Every parent has lived some version of this moment.
You ask your child to do something simple.
Please put your shoes on.
Please stop jumping on the couch.
Please brush your teeth.
Please go to bed.
Instead of doing it, they start acting sillier.
You ask again.
They get louder.
You get firmer.
They get wilder.
You get frustrated.
They laugh.
And somewhere in that moment, every parent thinks the same thing:
Why is this fun for you?!
It Usually Isn’t About Hating You
Even though it feels personal, most of the time it’s not about wanting to hurt you.
Kids are still learning how power, attention, emotions, and boundaries work. Sometimes they discover that certain behaviors get a huge reaction—and reactions can feel rewarding.

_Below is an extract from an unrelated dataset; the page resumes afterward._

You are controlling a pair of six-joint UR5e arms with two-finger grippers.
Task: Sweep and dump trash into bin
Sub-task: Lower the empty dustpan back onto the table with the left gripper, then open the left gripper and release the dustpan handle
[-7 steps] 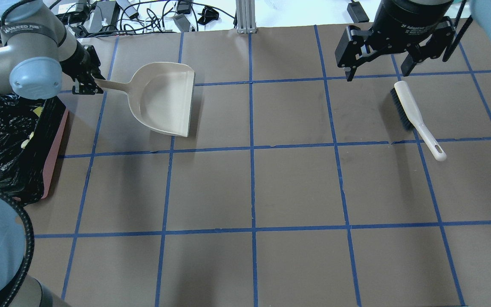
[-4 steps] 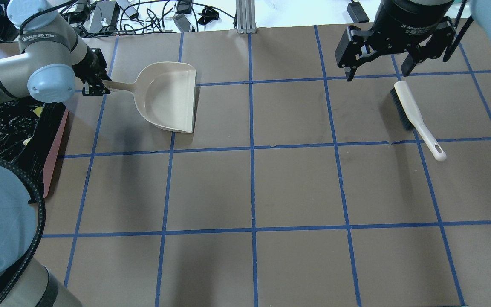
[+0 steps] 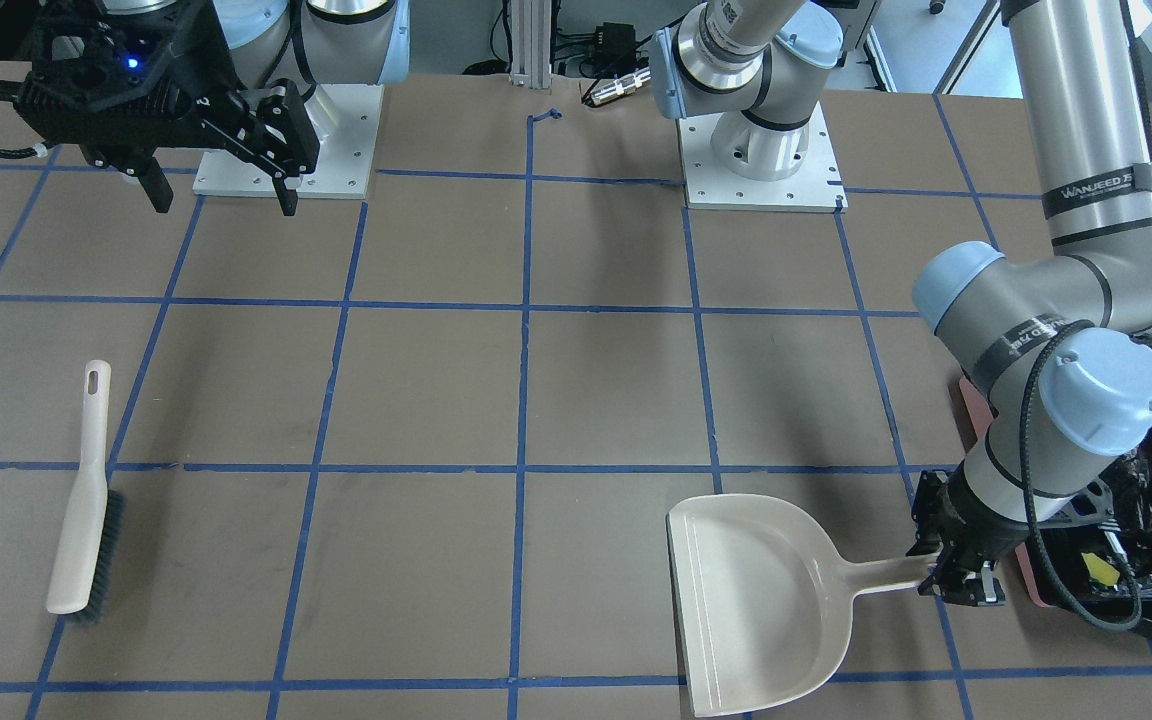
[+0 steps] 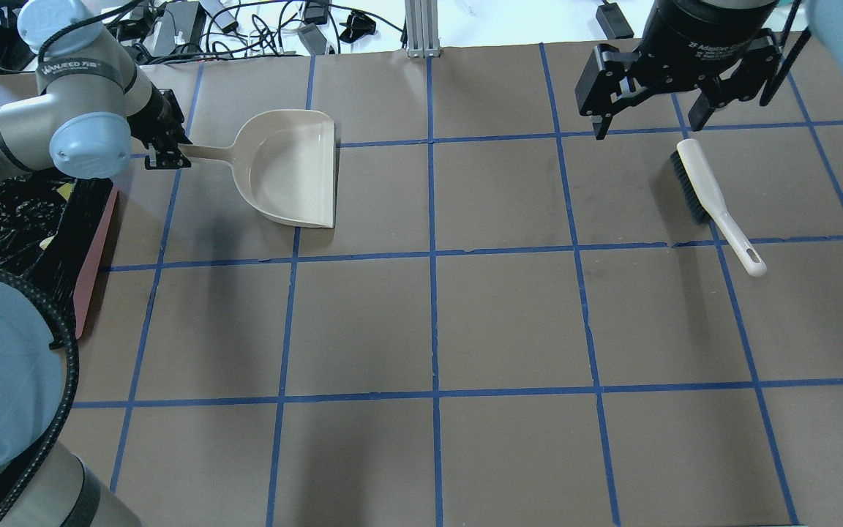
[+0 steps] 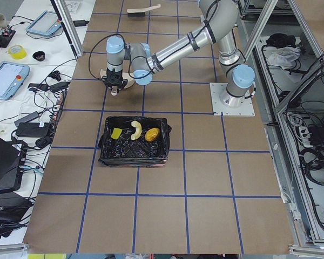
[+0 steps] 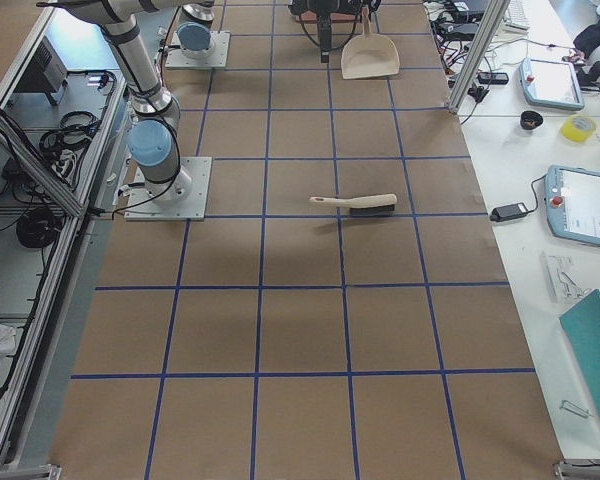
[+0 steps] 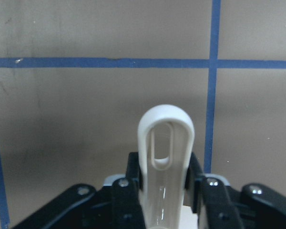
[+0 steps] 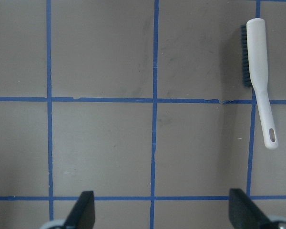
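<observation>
The three trash items lie inside the pink bin (image 5: 134, 156) with its black bag: yellow sponge piece (image 5: 116, 133), tan croissant (image 5: 136, 130), orange lump (image 5: 152, 134). The bin's pink edge shows in the overhead view (image 4: 92, 249). My left gripper (image 4: 165, 155) is shut on the handle of the empty beige dustpan (image 4: 290, 172), just beyond the bin; the handle (image 7: 165, 143) sits between the jaws. I cannot tell whether the pan touches the table. My right gripper (image 4: 652, 121) is open and empty, above the head of the brush (image 4: 707, 194).
The brush (image 3: 86, 500) lies flat on the brown, blue-taped table, bristles on its side. The dustpan (image 3: 766, 600) opens toward the table's middle. Cables and devices lie beyond the table's far edge (image 4: 246, 29).
My left arm has shifted a little to the right and swung the dustpan, so its handle now lies more level and its front lip is squarer. The right arm and brush have not moved.
</observation>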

To a child, your frustration may look like:
Intense attention
A dramatic response
A break from the boring task
A chance to feel in control
A game they know how to keep going
Adults see disrespect.
Kids may simply be stuck in a pattern that keeps paying off in the moment.
Why It Can Feel Bigger with ODD
When a child has Oppositional Defiant Disorder (ODD), these moments can feel much more intense and frequent.

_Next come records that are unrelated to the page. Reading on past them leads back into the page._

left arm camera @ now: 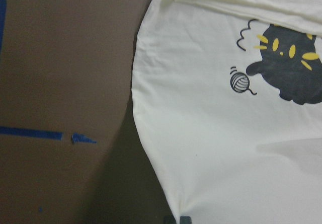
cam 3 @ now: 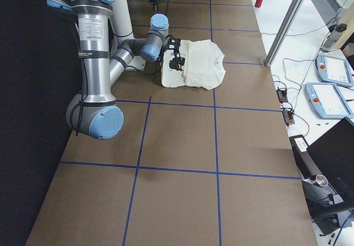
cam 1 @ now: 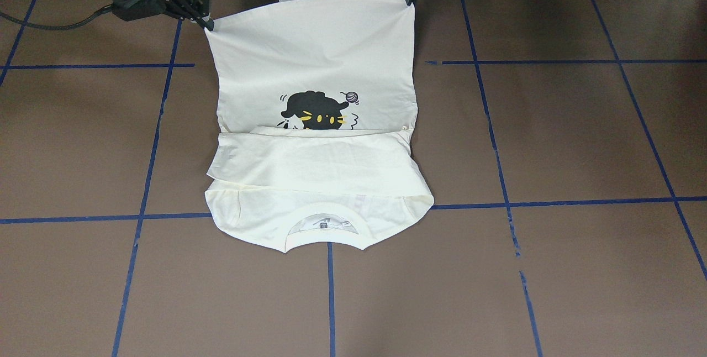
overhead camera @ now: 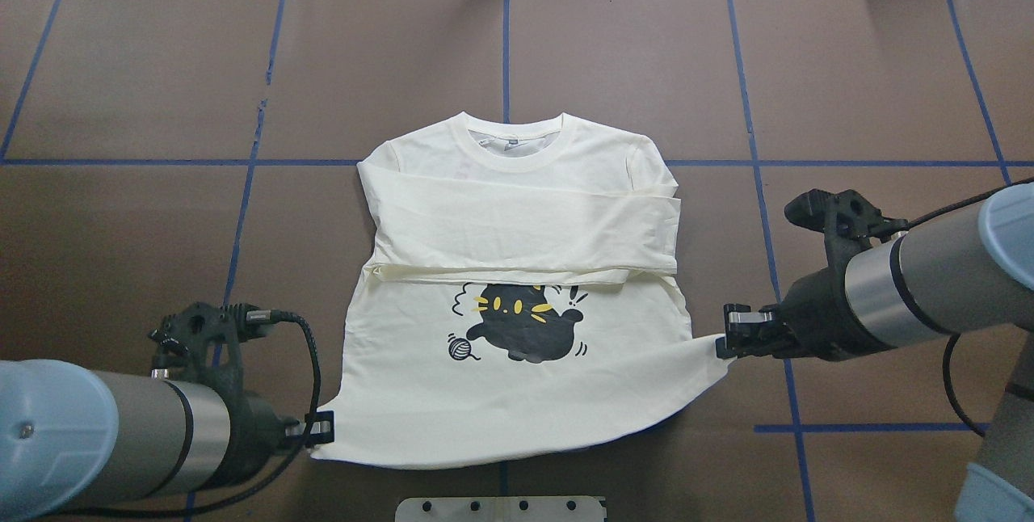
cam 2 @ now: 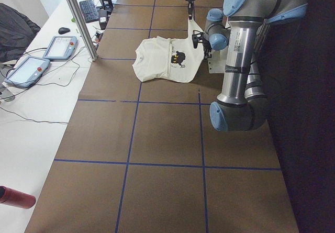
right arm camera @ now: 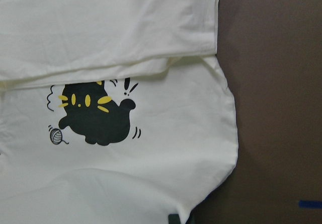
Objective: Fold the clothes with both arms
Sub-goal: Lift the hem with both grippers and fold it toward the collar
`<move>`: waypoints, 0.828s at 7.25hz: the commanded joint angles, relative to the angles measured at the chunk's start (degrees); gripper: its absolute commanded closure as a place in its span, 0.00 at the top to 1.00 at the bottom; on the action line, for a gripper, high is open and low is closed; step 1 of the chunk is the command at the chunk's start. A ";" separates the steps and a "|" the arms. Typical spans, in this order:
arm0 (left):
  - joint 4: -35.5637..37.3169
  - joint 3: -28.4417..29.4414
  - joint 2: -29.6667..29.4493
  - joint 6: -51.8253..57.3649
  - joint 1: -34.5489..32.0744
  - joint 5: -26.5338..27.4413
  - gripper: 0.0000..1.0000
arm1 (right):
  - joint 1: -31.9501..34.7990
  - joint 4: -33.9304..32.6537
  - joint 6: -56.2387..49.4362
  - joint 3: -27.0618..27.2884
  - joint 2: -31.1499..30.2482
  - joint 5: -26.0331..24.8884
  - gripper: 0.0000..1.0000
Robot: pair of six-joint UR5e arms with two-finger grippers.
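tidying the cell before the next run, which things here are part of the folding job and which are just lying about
Job: shirt, left gripper and right gripper, each pinching a hem corner.
Lying about: pendants, keyboard, mouse, red cylinder, all on the side bench.
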 commanded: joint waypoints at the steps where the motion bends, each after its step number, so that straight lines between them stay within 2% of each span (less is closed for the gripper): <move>1: 0.10 3.14 -0.75 5.31 -8.71 -3.42 0.00 | 8.41 -0.05 -3.37 -6.67 5.21 4.07 0.00; 4: 0.10 10.51 -5.92 9.28 -17.42 -3.87 0.00 | 13.69 -0.14 -4.07 -18.18 15.15 4.09 0.00; 6: -0.25 20.07 -12.85 10.69 -21.48 -3.79 0.00 | 16.16 -0.05 -4.42 -26.43 21.12 3.91 0.00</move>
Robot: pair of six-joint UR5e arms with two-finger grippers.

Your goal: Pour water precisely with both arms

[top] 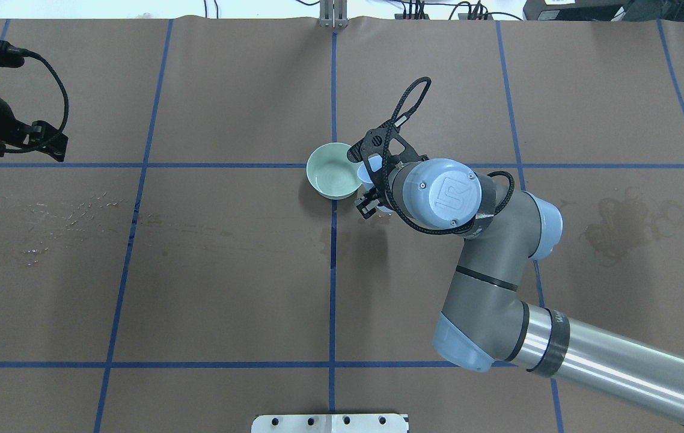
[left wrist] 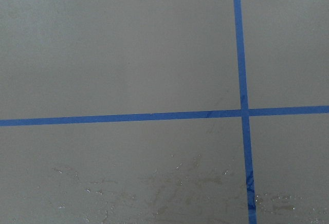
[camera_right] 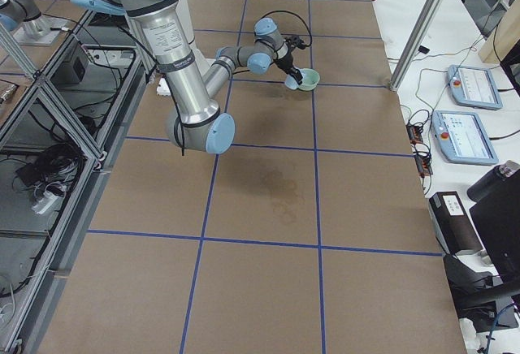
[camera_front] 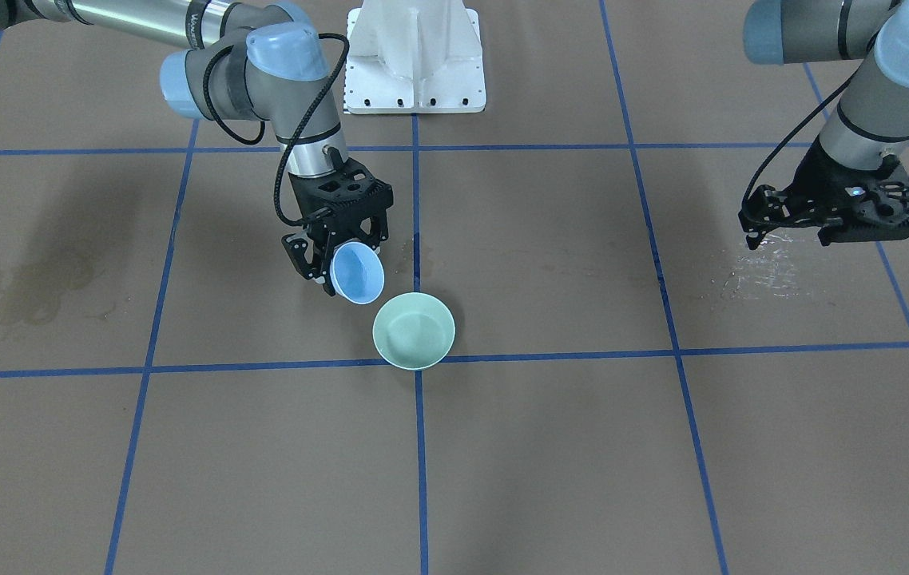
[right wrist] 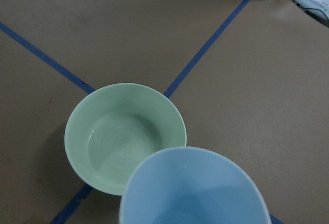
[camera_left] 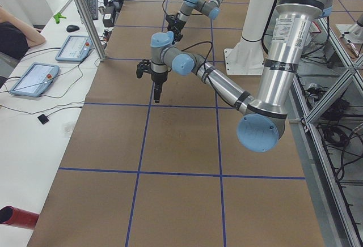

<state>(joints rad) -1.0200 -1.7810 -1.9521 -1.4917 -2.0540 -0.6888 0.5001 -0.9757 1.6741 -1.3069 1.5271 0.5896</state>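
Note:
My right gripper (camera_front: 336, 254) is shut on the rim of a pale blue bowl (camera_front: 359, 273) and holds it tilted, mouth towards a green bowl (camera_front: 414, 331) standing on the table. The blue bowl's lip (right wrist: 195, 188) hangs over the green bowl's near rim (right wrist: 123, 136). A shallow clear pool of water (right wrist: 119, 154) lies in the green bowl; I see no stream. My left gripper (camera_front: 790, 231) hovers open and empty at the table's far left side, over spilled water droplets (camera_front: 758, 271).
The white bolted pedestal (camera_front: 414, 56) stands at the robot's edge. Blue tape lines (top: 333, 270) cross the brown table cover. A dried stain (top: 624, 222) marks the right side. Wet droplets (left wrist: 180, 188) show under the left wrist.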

The issue often isn’t just “not listening.” It can involve:
Strong resistance to demands
Needing control
Difficulty shifting gears
Emotional reactivity
Escalation when pressured
Caring more about immediate autonomy than later consequences
That’s why punishments that seem logical to adults may not change behavior in the moment. The drive to win the power struggle or keep control can feel stronger than the fear of consequences.
Why They Laugh When You’re Mad
This is one of the hardest parts for parents.

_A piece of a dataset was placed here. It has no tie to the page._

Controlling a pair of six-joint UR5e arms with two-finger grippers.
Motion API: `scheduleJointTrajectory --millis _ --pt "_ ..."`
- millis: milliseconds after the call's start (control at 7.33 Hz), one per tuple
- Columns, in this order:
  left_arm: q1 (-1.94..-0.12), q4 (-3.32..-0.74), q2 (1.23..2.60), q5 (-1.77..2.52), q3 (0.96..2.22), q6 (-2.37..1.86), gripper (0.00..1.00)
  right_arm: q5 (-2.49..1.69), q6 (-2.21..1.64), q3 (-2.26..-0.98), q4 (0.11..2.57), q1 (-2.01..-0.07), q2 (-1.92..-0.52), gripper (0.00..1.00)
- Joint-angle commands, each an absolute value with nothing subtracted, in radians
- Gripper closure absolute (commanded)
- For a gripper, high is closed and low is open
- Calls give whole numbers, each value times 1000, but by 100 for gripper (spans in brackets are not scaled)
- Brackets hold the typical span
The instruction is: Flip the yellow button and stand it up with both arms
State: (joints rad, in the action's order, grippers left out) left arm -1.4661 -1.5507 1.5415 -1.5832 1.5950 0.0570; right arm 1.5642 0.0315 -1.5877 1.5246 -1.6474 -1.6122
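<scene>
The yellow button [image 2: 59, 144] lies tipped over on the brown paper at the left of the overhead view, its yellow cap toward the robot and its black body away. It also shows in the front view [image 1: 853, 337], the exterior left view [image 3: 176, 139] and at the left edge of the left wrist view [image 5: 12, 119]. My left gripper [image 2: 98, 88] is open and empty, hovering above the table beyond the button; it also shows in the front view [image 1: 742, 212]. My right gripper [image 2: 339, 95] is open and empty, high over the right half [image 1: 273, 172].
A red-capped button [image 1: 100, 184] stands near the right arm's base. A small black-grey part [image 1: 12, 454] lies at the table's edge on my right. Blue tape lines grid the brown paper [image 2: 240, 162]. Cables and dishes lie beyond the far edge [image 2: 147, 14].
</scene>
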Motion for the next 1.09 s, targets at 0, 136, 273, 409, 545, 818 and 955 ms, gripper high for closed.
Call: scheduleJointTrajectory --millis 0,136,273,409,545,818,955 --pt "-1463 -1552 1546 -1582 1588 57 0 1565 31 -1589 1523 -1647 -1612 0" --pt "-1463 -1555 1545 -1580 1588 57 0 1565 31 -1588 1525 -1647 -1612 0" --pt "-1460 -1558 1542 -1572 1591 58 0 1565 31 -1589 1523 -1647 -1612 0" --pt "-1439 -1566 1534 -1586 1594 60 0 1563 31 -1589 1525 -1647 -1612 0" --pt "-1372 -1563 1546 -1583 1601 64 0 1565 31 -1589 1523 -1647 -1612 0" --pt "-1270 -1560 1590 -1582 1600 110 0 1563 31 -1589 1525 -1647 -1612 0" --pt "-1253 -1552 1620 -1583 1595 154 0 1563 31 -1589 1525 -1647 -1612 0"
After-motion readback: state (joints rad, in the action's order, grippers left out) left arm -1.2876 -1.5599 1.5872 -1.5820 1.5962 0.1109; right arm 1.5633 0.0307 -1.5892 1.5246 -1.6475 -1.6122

The laughter can feel cruel. But laughter doesn’t always mean joy or malice.
Sometimes kids laugh because they are:
Uncomfortable
Overstimulated
Nervous
Enjoying the intensity
Trying to stay in control
Unsure how to handle big emotions
Feeding off the energy of the moment
Sometimes it is genuine amusement because the chaos feels exciting.
That doesn’t make it okay—but it can help explain it.
The “Bro” Problem and Bedtime Battles
When a child keeps calling you “bro” after being asked to stop, or refuses bedtime every night, it can feel less like parenting and more like psychological warfare.
Usually the repeated behavior continues because it reliably gets a reaction.
If saying one word can derail the whole room, that word becomes powerful.
If delaying bedtime creates a 30-minute event, bedtime resistance becomes rewarding.
Kids repeat what works.
What Helps More Than Losing Your Mind
No parent stays calm every time. But in general, these tools help more than escalating:
1. Fewer Words
Long lectures often add fuel. Use short, clear directions.
2. Predictable Follow-Through
Calm, consistent consequences work better than explosive ones.
3. Don’t Reward the Provocation
If safe and appropriate, reduce the emotional reaction they’re chasing.
4. Praise the Opposite Behavior
Notice cooperation fast and often.
5. Build Connection Outside Conflict
Kids who feel connected often fight less for power.
6. Get Support
ODD can be exhausting. Parent coaching, therapy, and behavior support can make a real difference.
For the Parent Who Feels Maxed Out
If your child knows exactly how to push every button you have, you are not alone.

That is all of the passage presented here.